And the effects of Trump's trade war were not limited to the American market. The Shanghai Composite fell by 1.2 percent, Japan's Nikkei dropped 225 points, and overall, Asian markets were down by more than 1 percent. European markets also saw major drops, with the German Dax falling by 1.5 percent, France's CAC falling by 1.2 percent and the Pan European Stoxx 600 falling by 1.2 percent.

White House chief economic adviser Larry Kudlow warned on Sunday that there could be negative consequences to Trump's trade war, admitting that "both sides will suffer on this" while at the same time claiming that the overall economic impact would not be significant, because the economy is "in terrific shape."

Kudlow also argued that Trump's trade policies were "a risk we should and can take without damaging our economy in any appreciable way." After being pressed by Fox News Sunday anchor Chris Wallace, Kudlow said that "in fact, both sides will pay. Both sides will pay in these things."

Trump sent out a series of tweets on Monday responding to Kudlow's comments.

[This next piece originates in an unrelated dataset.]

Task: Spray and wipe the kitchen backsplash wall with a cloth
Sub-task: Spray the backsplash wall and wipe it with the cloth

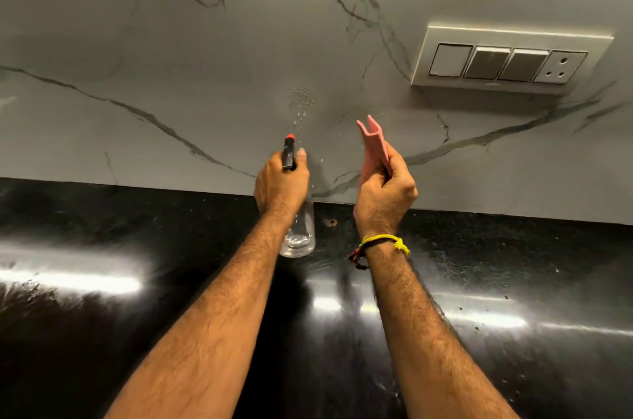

"Their is no reason for the U.S. Consumer to pay the Tariffs, which take effect on China today. This has been proven recently when only 4 points were paid by the U.S., 21 points by China because China subsidizes product to such a large degree. Also, the Tariffs can be completely avoided if you by from a non-Tariffed Country, or you buy the product inside the USA (the best idea). That’s Zero Tariffs. Many Tariffed companies will be leaving China for Vietnam and other such countries in Asia. That’s why China wants to make a deal so badly!" Trump wrote in the initial pair of tweets.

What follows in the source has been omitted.